Problem to solve:
Please copy each line of the data that includes the string "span".

Information shown:
────────────────────
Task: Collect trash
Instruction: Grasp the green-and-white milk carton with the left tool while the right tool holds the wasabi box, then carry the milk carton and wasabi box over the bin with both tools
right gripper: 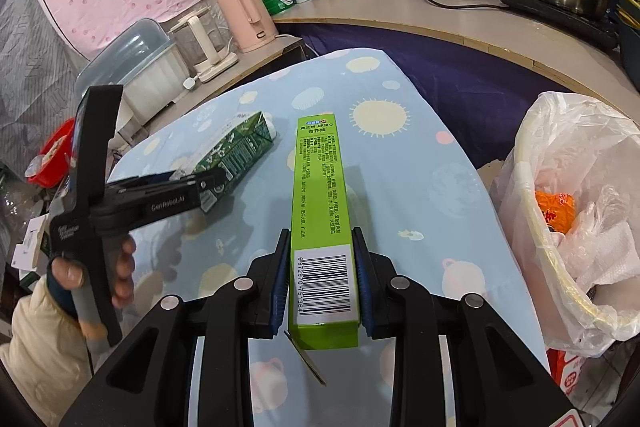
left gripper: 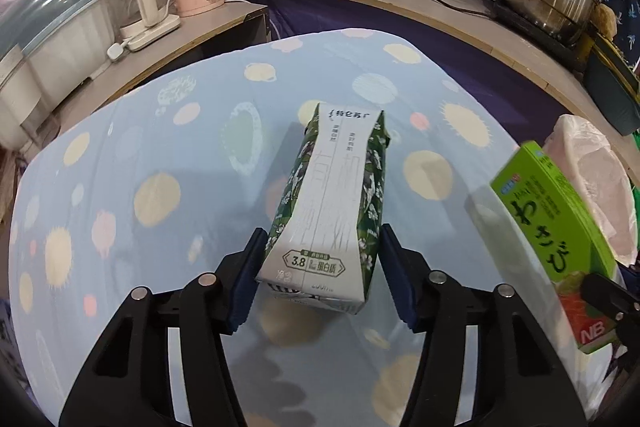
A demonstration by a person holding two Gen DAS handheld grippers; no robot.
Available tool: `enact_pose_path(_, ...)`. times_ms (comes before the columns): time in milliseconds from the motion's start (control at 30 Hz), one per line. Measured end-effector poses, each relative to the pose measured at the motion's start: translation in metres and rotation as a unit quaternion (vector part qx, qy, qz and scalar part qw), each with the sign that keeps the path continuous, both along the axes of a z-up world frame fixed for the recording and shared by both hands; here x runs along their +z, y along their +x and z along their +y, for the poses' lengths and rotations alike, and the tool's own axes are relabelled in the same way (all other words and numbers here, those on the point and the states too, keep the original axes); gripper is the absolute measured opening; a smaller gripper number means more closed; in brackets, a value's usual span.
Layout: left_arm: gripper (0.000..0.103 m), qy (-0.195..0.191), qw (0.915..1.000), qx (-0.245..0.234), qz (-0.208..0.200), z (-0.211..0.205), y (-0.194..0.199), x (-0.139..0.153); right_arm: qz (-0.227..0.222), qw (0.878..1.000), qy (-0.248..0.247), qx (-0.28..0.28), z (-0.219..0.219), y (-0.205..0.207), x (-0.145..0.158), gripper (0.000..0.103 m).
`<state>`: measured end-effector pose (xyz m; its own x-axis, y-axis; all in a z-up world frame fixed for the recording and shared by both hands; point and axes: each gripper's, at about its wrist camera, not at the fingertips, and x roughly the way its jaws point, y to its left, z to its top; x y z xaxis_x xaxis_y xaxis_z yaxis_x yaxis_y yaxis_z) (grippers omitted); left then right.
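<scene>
The table (left gripper: 120,155), under a pale blue cloth printed with suns and dots, fills the ground beneath both sets of fingers. Off its edge, to the outer side of the right gripper (right gripper: 322,281), stands the trash bin (right gripper: 536,227) lined with a white plastic bag, already holding an orange wrapper and crumpled paper.

The milk carton (left gripper: 332,195) lies on its side on the cloth, its base between the 2 fingers of the left gripper (left gripper: 322,263) and its gabled top pointing away from them. Those fingers are half spread around it: the left pad sits against or just at the carton's side, while a thin gap shows at the right pad, so it does not look gripped yet.

The green box (right gripper: 320,211) is pinched near its barcode end by the right gripper's 2 fingers, pads pressed on both long sides, the rest reaching far forward past the fingertips.

Risks, as I judge them: the carton is caught only at its base, so a lift could let the long end droop and slip out, or a hard squeeze could crush it and push out leftover milk. The green box, held at 1 end, could swing and clip the bin's rim or the bag instead of dropping inside.
</scene>
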<state>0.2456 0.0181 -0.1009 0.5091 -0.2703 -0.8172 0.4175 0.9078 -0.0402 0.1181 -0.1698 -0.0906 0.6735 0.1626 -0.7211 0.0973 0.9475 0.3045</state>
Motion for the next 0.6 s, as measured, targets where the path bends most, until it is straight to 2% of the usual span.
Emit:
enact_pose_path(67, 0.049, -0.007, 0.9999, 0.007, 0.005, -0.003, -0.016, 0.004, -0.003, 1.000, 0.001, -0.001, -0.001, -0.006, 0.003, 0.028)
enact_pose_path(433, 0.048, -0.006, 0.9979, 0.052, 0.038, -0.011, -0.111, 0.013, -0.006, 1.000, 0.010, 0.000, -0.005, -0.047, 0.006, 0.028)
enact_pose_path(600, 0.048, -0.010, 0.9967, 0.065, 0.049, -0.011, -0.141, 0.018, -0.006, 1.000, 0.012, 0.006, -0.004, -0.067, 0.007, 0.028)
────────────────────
Exercise solution:
Available tool: `enact_pose_path(_, ...)`. times_ms (comes before the columns): time in milliseconds from the motion's start (control at 30 Hz), one per line. Measured end-effector poses, each relative to the pose measured at the motion's start: translation in metres and rotation as a unit quaternion (vector part qx, qy, qz and scalar part qw), each with the sign that keeps the path continuous, both along the axes of a z-up world frame fixed for the recording and shared by both hands; here x runs along their +z, y along their +x and z along their +y, for the poses' lengths and rotations alike, and the tool's own axes are relabelled in the same way (all other words and numbers here, those on the point and the states too, keep the original axes); gripper is the absolute measured opening; a smaller gripper number means more closed; in brackets, a value's usual span.
Motion for the next 0.6 s, as measured, targets where the path bends most, until it is straight to 2% of the usual span.

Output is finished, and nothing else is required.